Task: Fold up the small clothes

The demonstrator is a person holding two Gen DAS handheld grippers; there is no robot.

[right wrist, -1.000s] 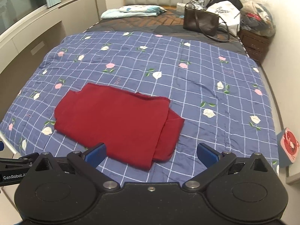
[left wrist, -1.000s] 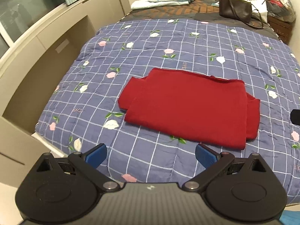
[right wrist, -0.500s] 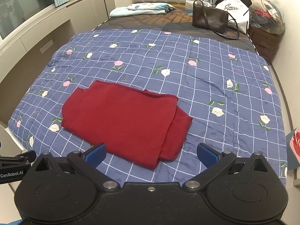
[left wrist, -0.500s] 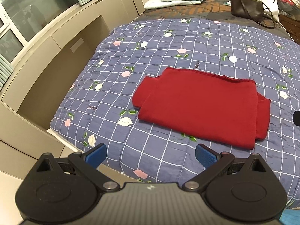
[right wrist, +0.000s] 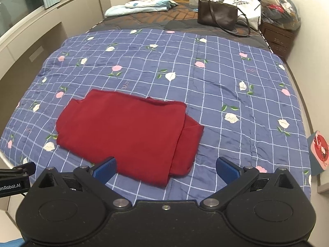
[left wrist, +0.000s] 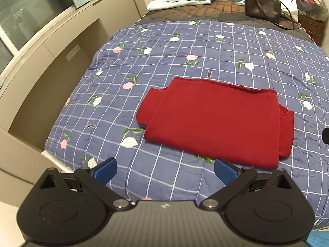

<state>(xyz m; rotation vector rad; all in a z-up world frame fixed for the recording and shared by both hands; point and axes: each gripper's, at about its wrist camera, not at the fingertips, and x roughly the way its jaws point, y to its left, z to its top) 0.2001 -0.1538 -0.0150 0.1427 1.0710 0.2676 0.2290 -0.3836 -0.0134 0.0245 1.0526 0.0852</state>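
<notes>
A folded red garment (left wrist: pixel 213 119) lies flat on the blue checked floral quilt (left wrist: pixel 185 47), a narrower layer sticking out at each end. My left gripper (left wrist: pixel 165 171) hangs open above the quilt, just short of the garment's near edge, holding nothing. In the right wrist view the same red garment (right wrist: pixel 127 131) sits left of centre. My right gripper (right wrist: pixel 166 171) is open and empty over the garment's near right corner. Its blue pads (right wrist: pixel 227 169) are wide apart.
A brown handbag (right wrist: pixel 217 17), a white bag (right wrist: pixel 244 2) and folded light bedding (right wrist: pixel 141 5) lie at the head of the bed. A wooden nightstand (right wrist: pixel 277 36) carries a bag of clothes. Beige cabinets (left wrist: pixel 41 65) line the bed's left side, a wall the right.
Both grippers have drawn back and risen from the bed, so the garment looks smaller and farther off. Both stayed open and the garment has not moved.
</notes>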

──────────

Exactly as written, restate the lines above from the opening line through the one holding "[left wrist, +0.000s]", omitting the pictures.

TASK SOLUTION:
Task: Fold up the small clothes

The demonstrator is a person holding two Gen DAS handheld grippers; there is no robot.

[right wrist, -1.000s] 
[left wrist, -1.000s] 
[right wrist, -0.500s] 
[left wrist, -0.500s] 
[right wrist, +0.000s] 
[left wrist, +0.000s] 

A complete answer has now been given.